▶ [Work order] Which lines of the data contain the string "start"? Show each of them.

▶ [Dataset section]
· · · · ·
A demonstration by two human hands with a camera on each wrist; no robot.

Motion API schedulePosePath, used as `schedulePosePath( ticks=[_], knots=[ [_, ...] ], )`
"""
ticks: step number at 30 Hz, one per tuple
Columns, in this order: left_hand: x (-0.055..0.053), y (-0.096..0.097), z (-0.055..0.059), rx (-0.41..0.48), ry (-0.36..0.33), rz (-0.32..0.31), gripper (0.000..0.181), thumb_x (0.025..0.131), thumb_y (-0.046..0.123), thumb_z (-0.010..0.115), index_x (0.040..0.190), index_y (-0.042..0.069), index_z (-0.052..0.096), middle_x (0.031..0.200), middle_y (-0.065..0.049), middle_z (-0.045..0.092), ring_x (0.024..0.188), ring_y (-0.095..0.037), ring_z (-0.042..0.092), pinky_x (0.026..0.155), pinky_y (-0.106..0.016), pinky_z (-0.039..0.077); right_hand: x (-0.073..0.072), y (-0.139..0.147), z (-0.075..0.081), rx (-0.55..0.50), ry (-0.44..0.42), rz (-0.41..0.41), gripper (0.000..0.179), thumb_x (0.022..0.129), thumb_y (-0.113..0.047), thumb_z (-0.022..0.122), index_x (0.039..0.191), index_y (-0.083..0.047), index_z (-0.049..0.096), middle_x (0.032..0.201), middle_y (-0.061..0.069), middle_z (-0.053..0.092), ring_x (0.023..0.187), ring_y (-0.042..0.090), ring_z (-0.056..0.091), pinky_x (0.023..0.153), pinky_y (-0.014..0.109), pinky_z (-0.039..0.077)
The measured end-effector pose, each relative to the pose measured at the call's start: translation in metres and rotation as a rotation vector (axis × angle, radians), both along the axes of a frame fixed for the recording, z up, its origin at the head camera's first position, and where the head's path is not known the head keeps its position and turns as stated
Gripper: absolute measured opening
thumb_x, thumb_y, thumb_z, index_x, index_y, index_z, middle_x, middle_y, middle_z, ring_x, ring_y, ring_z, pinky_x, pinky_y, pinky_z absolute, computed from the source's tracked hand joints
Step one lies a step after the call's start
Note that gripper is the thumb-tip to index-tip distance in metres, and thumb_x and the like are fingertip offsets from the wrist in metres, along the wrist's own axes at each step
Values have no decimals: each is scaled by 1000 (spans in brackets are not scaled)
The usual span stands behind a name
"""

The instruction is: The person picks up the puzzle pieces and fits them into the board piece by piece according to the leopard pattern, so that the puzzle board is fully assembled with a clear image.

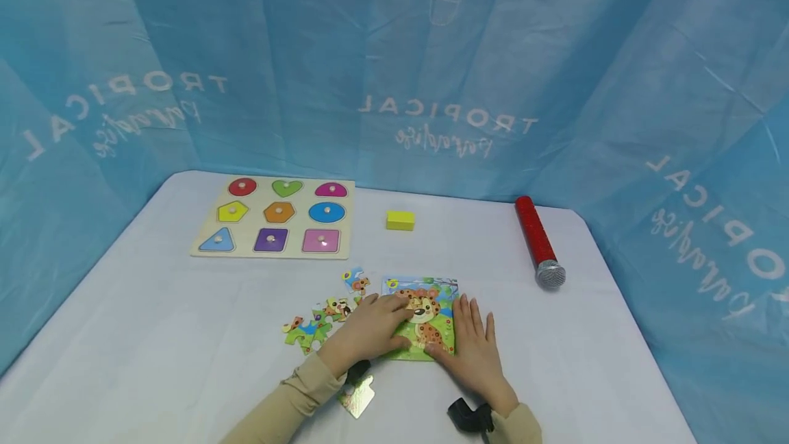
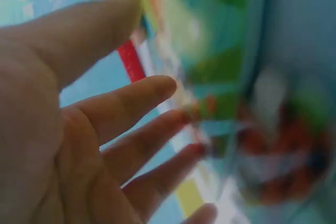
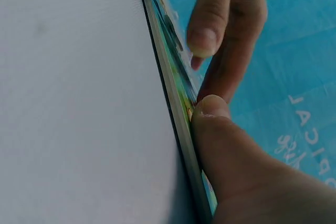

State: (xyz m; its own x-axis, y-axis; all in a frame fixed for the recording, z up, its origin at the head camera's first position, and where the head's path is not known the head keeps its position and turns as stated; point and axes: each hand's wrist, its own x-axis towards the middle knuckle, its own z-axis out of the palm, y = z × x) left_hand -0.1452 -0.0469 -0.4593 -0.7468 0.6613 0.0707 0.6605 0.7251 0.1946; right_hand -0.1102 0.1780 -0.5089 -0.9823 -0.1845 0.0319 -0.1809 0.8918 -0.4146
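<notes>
A square leopard jigsaw puzzle (image 1: 434,324) lies flat on the white table, with a leopard on green grass. My left hand (image 1: 372,327) reaches over its left half, fingertips on the leopard's face. In the left wrist view the fingers (image 2: 131,98) are spread and fairly straight over the blurred picture. Along the puzzle's right edge lies my right hand (image 1: 474,351), its fingers straight. The right thumb (image 3: 215,129) rests on the puzzle's near edge. Left of the board, partly behind the left hand, are loose puzzle pieces (image 1: 308,331); one more piece (image 1: 357,399) lies under the left wrist.
A wooden shape board (image 1: 291,218) with colored knobbed shapes sits at the back left. Beside it stands a yellow block (image 1: 401,220). A red microphone (image 1: 537,238) with a silver head lies at the back right. Blue printed cloth (image 1: 431,53) hangs behind the table.
</notes>
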Motion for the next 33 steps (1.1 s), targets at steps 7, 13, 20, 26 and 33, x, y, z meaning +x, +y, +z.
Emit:
schedulePosePath(
  ticks=[7,13,20,26,33],
  knots=[
    [3,10,-5,-29,-67,1,62,89,46,65,139,11,53,149,-5,47,140,-25,41,108,-55,39,1,-3,-1,-6,3,1,101,84,-60,60,151,5,22,160,22,18,149,41,12,116,64,2],
    [1,13,-8,-43,-62,2,62,90,47,62,141,12,51,149,-3,46,140,-23,41,109,-55,37,5,-3,-4,0,18,-11,100,84,-60,61,151,5,24,159,22,19,148,42,13,116,64,3],
    [-14,-8,-1,121,-199,35,54,92,37,64,138,11,54,147,-11,48,138,-33,42,111,-57,33,5,-5,-4,-5,24,-20,102,84,-62,60,151,4,23,160,22,19,148,42,12,116,63,2],
    [-31,-43,5,121,-20,364,46,87,29,72,125,7,64,124,-15,64,112,-36,61,89,-54,50,1,-3,-3,-11,7,-33,100,84,-61,59,152,3,22,160,21,16,149,41,10,118,61,0],
    [-41,-67,-2,97,30,495,38,80,20,78,115,8,70,114,-15,67,104,-37,62,79,-53,51,-1,0,-4,-9,23,-39,100,83,-60,61,152,2,24,160,20,19,150,39,11,117,61,0]
  ],
)
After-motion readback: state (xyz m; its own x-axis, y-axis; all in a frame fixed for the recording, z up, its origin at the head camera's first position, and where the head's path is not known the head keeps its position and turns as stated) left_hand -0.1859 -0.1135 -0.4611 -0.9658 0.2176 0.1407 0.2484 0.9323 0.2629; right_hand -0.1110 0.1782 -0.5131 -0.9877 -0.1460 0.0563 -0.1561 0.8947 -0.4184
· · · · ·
▶ [Result]
The measured end-effector pose, each relative to the pose measured at the call's start: translation in metres and rotation as a rotation vector (axis × angle, radians), both along the axes of a frame fixed for the recording, z up, its origin at the head camera's first position, and where the head's path is not known the head keeps its position and turns as stated
Step one lies a step after the call's start

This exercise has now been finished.